学校で学ぶ各教科。
教科によってそれぞれやることは異なりますが、実は最終目標に共通点があることはご存じでしょうか。
それは「自ら表現できるようになること」。
例えば、
国語:文章で表現する
数学:数式で表現する
美術:制作物で表現する
音楽:音で表現する
表現方法は異なれど、「表現する」。
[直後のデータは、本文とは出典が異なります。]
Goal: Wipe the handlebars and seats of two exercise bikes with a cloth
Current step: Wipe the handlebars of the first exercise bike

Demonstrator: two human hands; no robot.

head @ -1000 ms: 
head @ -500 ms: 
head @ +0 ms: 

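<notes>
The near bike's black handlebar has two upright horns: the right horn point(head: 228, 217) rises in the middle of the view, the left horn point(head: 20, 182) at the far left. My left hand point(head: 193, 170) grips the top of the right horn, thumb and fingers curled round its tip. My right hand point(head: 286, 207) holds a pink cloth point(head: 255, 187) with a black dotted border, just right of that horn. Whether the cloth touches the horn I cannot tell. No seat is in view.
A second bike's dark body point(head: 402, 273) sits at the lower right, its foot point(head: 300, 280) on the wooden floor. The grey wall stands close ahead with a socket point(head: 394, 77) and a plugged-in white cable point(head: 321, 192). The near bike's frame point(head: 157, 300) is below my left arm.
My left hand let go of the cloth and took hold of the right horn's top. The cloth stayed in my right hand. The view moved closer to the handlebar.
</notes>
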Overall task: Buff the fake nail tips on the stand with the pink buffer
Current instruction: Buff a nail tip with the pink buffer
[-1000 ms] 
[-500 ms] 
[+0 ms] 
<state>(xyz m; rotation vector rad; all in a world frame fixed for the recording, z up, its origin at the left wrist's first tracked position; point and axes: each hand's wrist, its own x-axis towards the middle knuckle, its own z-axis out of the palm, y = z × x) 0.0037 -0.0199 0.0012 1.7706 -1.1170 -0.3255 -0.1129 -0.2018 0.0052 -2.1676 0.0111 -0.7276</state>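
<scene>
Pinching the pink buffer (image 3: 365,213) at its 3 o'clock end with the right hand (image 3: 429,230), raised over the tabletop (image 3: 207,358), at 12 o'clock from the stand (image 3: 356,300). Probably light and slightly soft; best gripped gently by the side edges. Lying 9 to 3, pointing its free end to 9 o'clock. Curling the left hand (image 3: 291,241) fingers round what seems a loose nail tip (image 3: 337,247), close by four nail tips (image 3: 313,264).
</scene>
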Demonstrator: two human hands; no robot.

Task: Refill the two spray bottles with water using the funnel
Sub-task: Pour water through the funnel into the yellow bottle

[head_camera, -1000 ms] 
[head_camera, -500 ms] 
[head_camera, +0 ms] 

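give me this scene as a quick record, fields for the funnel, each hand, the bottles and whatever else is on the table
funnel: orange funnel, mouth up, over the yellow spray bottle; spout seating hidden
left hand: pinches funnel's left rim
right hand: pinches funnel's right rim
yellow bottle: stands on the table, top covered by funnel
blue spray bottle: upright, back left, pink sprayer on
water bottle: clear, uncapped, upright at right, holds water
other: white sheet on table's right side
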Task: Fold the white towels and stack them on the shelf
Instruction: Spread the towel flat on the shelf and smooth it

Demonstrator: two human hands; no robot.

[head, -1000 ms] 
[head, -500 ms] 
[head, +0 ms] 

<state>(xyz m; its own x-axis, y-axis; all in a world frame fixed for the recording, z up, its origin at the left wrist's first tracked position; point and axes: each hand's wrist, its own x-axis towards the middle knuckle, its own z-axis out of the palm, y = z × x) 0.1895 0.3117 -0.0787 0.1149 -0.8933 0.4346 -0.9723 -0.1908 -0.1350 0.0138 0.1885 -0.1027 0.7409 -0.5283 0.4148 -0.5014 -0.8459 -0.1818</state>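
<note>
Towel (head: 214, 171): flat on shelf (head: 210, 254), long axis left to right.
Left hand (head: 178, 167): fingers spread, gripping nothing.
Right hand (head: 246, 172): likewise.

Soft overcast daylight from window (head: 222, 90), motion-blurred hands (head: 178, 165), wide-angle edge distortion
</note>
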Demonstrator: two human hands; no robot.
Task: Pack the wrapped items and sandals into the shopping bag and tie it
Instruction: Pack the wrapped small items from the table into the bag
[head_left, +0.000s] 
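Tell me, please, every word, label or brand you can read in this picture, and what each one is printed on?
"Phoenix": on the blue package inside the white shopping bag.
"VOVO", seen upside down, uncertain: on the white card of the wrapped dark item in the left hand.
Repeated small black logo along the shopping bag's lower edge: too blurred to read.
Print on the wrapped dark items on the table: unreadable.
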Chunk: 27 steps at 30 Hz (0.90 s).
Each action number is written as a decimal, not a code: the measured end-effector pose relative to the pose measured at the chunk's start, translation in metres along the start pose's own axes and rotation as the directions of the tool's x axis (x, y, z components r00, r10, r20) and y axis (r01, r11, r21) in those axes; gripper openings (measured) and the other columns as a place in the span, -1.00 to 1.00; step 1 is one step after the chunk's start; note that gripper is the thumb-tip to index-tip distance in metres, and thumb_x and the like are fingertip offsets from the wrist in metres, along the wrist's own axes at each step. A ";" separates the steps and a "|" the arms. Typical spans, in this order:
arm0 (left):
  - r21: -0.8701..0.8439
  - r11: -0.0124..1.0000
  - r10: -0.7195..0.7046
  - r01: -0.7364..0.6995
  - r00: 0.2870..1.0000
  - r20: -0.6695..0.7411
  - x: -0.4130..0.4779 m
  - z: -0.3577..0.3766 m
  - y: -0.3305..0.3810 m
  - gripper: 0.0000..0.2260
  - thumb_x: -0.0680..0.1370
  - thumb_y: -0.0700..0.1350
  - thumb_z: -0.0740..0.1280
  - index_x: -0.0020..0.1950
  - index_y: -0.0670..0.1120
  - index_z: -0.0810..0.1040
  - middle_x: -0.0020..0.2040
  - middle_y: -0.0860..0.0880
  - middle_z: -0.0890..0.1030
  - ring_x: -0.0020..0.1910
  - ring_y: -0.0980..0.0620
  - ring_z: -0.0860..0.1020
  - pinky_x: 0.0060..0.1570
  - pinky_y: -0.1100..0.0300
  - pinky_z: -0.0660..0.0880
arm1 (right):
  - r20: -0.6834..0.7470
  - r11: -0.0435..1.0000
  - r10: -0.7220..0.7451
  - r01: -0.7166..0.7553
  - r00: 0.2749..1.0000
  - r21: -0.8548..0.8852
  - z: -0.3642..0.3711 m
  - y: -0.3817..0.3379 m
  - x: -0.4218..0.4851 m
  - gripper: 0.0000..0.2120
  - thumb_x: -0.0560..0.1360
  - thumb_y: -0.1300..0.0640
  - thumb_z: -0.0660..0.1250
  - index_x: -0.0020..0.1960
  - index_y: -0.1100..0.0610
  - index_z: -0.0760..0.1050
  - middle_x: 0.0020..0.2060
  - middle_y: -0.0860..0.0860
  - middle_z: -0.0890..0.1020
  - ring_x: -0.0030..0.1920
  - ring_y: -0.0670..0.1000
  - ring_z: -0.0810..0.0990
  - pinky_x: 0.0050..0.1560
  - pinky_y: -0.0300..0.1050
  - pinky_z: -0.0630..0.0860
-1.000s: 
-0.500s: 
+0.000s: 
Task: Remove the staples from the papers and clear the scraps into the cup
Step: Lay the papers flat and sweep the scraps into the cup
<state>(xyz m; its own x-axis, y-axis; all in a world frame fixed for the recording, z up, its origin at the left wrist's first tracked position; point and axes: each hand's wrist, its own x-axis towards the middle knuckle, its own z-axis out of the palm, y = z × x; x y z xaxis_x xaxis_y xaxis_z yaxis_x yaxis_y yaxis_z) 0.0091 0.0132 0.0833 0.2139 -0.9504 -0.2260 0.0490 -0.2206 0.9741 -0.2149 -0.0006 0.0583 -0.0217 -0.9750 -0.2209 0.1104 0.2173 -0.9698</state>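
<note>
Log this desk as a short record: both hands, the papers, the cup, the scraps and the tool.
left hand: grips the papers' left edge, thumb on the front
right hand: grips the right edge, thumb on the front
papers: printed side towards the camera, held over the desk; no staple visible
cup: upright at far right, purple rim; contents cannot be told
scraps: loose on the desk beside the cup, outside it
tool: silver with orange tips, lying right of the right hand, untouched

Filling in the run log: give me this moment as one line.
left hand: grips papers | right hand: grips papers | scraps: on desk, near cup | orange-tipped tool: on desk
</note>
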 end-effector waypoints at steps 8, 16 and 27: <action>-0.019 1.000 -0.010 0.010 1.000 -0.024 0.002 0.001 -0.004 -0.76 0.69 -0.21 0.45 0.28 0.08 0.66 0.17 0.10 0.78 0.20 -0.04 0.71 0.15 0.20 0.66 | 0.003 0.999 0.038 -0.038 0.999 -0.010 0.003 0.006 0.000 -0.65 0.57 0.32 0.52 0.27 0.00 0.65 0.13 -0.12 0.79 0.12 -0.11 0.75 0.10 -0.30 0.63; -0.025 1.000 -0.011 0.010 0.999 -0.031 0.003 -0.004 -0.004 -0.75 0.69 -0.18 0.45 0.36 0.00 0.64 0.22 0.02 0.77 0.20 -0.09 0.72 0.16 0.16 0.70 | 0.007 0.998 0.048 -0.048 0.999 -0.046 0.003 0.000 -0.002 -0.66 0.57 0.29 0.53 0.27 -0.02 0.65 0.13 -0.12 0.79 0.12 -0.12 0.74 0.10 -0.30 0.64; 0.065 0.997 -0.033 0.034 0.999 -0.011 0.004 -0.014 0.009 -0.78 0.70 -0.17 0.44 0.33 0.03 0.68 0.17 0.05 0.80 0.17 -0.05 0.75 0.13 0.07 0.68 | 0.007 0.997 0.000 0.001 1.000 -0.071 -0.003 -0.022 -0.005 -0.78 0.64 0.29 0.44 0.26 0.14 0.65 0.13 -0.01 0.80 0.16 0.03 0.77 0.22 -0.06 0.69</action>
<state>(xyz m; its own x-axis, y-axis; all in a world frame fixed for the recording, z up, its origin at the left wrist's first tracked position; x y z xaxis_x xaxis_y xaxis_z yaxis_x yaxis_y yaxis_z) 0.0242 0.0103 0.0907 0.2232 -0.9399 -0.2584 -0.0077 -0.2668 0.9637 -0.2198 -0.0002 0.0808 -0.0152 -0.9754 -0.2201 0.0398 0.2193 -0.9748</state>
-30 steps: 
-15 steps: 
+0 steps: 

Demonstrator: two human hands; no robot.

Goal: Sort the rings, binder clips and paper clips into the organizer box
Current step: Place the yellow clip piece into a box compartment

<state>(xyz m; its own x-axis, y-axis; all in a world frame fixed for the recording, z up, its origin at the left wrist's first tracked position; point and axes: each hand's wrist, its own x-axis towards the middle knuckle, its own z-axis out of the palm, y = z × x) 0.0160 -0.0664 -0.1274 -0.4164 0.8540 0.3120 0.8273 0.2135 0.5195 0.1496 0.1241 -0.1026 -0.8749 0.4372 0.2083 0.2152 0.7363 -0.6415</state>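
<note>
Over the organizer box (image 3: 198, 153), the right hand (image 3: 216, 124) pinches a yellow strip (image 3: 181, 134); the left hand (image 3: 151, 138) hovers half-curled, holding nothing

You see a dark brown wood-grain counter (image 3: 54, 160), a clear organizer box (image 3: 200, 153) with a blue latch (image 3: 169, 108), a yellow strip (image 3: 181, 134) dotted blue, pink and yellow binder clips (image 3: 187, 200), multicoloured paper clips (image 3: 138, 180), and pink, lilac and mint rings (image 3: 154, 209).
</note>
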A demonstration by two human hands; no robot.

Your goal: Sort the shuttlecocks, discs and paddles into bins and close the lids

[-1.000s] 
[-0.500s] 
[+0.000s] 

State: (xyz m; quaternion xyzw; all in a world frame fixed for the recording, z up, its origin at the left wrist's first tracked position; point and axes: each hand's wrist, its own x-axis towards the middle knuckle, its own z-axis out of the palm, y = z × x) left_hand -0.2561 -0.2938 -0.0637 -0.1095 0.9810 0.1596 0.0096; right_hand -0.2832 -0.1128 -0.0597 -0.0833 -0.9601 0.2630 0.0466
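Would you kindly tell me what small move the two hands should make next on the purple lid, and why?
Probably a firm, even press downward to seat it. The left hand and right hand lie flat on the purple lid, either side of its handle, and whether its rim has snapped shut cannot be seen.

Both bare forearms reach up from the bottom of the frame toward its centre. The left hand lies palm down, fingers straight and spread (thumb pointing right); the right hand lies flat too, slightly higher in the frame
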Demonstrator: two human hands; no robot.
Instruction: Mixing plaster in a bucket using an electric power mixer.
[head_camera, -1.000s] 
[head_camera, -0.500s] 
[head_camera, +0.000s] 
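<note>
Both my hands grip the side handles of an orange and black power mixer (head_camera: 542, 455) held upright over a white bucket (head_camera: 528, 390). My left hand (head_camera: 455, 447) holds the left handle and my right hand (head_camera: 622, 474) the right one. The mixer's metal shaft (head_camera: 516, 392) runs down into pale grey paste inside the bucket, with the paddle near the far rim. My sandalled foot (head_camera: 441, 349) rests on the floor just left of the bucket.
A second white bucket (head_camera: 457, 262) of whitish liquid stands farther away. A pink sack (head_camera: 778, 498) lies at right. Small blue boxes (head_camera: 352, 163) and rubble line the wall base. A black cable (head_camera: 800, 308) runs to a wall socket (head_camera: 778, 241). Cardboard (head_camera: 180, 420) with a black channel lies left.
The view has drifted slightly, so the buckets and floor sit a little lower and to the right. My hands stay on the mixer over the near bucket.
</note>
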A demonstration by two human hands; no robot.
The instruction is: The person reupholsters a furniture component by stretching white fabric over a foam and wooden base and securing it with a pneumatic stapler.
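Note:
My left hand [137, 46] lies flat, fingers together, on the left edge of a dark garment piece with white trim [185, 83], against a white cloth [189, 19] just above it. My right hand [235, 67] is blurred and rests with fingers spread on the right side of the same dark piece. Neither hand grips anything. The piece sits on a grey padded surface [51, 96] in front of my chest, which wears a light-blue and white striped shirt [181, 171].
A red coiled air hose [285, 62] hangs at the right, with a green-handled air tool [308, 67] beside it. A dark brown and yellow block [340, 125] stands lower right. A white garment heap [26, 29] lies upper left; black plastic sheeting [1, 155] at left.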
これが学校が生徒に目指してもらいたい最終目標になります。
しかしいきなり表現することを求めても、学生たちは何もできません。
絵を描くのに絵の具の使い方を、演奏するのに楽譜の読み方を学ぶように、実際に表現する前に「表現の仕方」を学ぶ必要があります。
ただ美術や音楽に比べ、国語や数学などは「表現の仕方」を学ぶのに授業の大半を費やします。
そのため、「前段階として表現の仕方を学んでいる」授業が「その教科の中身そのもの」だと思ってその教科を嫌ってしまう学生は数多くいます。
演奏がしたいのに基礎練をひたすらさせられているのを面白くないと感じるようなものです。
面白くないと感じるのは仕方がないとしても、それで早くも見切りをつけて学ぶ事自体をやめてしまうのはもったいないことです。
基礎練をしっかりこなしていればいつか素敵な曲を演奏する時が来るのですから。
数学の授業では、最初に生徒に以下のように話します。
「今君たちが学んでいる数学は絵の描き方を習っているだけで、まだ絵を描いていない」
「今の内容が面白くなくても、実際に絵を描くようになれば面白く感じる人もいる」
「将来数式で絵を描けるようになるため、今は地道にやり方を覚えよう」
中学時代に数学が好きでないと言っていた生徒が、大学で理系に進み研究をこなしている、ということはよくあります。
私たちは授業では絵の描き方しか教えることが出来ませんが、生徒が将来数式で絵を描けるよう、「ここはこういう絵を描くとき時に使う」と上記のような「今後の話」を絡めながら授業を進めることで、今の時点で生徒が少しでも前向きになれるよう心がけています。